As the Philharmonia's principal conductor, the playing he gets suits his temperament perfectly, for it is one of the great versatile orchestras, equally capable of loftiness and sparkle.

His preferences were apparent in Schubert's Unfinished Symphony, which opened this concert in place of the advertised Der Freischutz overture by Weber.

If a case had to be made for its being not incomplete at all but a two-movement homage to the songmaker's art, then this was it. It was presented as a dignified lyrical medley and it ended with a full stop.

Maybe the tempos were a mite slow, but such a reverential approach often involves being ponderous in the best sense and maintaining broad gestures.

Andreas Haefliger might have been von Dohnanyi's soloist of choice in the Beethoven Third Piano Concerto, a pianist not given in this case to much more than revealing, with the utmost clarity, what the composer ordered, and playing with an almost Mozartian grace.

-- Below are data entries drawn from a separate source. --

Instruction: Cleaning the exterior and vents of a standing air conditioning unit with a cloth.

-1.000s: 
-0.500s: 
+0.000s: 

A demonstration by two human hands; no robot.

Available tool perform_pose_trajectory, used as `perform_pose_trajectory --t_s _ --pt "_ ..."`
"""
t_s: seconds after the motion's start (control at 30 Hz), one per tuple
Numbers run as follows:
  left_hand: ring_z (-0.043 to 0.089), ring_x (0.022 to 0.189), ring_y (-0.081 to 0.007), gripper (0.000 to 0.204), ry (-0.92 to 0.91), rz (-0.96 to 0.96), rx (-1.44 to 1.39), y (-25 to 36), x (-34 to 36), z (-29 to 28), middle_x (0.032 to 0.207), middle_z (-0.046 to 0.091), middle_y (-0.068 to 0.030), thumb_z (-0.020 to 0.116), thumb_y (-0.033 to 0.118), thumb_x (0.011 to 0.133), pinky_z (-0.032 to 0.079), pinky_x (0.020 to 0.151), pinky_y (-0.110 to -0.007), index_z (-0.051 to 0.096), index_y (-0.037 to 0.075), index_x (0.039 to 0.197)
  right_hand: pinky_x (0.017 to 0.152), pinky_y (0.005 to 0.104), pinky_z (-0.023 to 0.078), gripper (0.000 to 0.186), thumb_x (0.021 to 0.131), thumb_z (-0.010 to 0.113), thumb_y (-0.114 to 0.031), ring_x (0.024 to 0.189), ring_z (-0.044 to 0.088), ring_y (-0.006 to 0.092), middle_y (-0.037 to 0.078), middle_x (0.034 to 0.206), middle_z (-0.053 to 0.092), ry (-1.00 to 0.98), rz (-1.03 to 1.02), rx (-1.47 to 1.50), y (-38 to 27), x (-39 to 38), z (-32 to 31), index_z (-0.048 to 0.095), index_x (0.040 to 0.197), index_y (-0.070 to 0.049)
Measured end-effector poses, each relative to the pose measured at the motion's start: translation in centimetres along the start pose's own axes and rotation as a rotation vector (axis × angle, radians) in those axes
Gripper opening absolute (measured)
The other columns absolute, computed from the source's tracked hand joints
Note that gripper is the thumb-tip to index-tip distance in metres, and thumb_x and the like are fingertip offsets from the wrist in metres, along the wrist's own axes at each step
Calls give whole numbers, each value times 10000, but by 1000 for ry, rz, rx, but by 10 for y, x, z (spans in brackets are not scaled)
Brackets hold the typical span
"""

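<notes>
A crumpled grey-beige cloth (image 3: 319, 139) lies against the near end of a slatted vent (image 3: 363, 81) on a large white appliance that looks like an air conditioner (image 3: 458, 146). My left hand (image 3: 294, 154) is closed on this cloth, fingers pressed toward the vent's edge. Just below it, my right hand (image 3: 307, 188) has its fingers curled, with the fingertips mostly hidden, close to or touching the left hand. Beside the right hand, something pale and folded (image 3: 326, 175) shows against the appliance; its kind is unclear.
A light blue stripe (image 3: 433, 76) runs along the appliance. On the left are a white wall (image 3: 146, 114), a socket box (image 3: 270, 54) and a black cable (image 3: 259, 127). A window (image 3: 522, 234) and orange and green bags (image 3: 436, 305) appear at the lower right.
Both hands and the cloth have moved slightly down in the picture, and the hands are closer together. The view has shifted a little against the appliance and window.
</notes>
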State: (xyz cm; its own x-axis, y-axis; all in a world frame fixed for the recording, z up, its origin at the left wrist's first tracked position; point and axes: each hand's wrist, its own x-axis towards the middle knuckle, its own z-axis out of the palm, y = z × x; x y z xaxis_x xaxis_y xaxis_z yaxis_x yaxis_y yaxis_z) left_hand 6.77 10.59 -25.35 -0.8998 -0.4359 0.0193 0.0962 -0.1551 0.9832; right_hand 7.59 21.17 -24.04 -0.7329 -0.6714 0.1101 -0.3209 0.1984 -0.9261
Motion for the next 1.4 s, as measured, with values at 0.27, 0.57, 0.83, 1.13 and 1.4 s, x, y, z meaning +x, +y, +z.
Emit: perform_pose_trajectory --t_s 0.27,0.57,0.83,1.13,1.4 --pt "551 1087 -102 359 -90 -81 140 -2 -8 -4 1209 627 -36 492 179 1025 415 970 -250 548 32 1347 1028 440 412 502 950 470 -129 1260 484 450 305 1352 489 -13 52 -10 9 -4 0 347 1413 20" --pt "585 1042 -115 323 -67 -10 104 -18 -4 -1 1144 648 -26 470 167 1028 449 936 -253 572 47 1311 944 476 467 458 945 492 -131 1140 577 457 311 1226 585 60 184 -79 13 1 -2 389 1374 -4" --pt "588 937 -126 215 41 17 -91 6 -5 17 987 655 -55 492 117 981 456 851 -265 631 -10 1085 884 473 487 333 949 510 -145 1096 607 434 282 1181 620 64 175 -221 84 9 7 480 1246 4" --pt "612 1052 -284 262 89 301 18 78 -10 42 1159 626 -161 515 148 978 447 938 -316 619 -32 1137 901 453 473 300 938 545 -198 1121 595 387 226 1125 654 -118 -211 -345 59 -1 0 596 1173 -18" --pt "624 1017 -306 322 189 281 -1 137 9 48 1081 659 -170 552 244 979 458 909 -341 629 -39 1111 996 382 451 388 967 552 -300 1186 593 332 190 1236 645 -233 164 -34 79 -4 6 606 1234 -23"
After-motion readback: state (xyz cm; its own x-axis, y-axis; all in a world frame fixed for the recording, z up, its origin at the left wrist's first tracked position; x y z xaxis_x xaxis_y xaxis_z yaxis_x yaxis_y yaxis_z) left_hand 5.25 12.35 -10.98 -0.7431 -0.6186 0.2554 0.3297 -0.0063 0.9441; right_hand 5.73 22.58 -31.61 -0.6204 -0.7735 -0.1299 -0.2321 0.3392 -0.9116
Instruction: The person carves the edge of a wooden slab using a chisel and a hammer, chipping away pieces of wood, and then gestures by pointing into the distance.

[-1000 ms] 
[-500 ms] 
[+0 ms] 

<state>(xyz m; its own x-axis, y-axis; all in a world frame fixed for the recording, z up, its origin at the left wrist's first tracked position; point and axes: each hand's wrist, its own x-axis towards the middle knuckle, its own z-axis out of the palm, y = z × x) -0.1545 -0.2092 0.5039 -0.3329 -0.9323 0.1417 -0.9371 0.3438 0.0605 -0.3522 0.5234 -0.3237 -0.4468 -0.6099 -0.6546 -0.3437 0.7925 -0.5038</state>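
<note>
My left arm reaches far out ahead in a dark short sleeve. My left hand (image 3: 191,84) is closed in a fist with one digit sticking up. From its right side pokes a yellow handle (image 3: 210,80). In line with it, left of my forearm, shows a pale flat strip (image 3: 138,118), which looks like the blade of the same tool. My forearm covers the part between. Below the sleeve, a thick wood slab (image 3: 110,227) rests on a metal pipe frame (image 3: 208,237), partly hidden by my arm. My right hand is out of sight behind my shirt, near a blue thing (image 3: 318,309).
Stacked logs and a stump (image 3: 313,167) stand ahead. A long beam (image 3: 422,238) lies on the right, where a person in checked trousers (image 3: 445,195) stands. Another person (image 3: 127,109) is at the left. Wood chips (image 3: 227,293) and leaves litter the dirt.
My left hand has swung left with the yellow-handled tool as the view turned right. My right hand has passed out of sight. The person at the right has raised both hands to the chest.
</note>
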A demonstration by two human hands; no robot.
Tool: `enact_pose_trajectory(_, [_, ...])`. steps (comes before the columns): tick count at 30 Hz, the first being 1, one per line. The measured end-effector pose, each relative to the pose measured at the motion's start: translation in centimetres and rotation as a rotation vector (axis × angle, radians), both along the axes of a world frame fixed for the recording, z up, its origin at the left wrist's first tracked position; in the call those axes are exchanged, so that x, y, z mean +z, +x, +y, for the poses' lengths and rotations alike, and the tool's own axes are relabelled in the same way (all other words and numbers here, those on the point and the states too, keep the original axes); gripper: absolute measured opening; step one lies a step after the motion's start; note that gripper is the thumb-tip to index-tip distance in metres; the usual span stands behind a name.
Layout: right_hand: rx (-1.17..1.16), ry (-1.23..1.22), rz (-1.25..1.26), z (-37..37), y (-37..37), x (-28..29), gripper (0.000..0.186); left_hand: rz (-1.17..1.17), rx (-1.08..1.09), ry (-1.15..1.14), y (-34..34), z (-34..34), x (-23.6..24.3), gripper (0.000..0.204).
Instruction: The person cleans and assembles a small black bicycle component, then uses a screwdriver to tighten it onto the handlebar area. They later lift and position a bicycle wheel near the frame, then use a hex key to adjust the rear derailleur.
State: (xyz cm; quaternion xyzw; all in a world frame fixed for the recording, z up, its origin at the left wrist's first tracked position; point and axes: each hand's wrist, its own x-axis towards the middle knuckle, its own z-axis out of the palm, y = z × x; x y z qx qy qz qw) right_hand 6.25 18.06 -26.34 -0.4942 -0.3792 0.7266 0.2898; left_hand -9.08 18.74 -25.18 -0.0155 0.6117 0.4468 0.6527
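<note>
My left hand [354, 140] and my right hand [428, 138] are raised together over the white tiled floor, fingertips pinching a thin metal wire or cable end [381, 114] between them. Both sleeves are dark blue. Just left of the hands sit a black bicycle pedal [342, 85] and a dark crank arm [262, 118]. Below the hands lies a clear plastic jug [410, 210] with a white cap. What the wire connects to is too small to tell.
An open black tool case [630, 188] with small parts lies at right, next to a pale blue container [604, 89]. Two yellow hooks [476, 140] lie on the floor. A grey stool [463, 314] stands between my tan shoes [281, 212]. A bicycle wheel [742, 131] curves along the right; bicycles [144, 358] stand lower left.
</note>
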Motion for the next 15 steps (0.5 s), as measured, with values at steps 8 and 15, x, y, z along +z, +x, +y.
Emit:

The miraculous slow movement contrived to seem suspended in time and space, a lesson by all in controlling the mellifluous flow of the music to the stage, where it nearly comes to a halt.

The restlessness within the grandeur of Brahms' First Symphony was beautifully caught and a bright light shone on limpid clarinet, solemn brass and, pre-eminently, sunny violin - or as sunny as it gets in this protracted wrestling with conflict.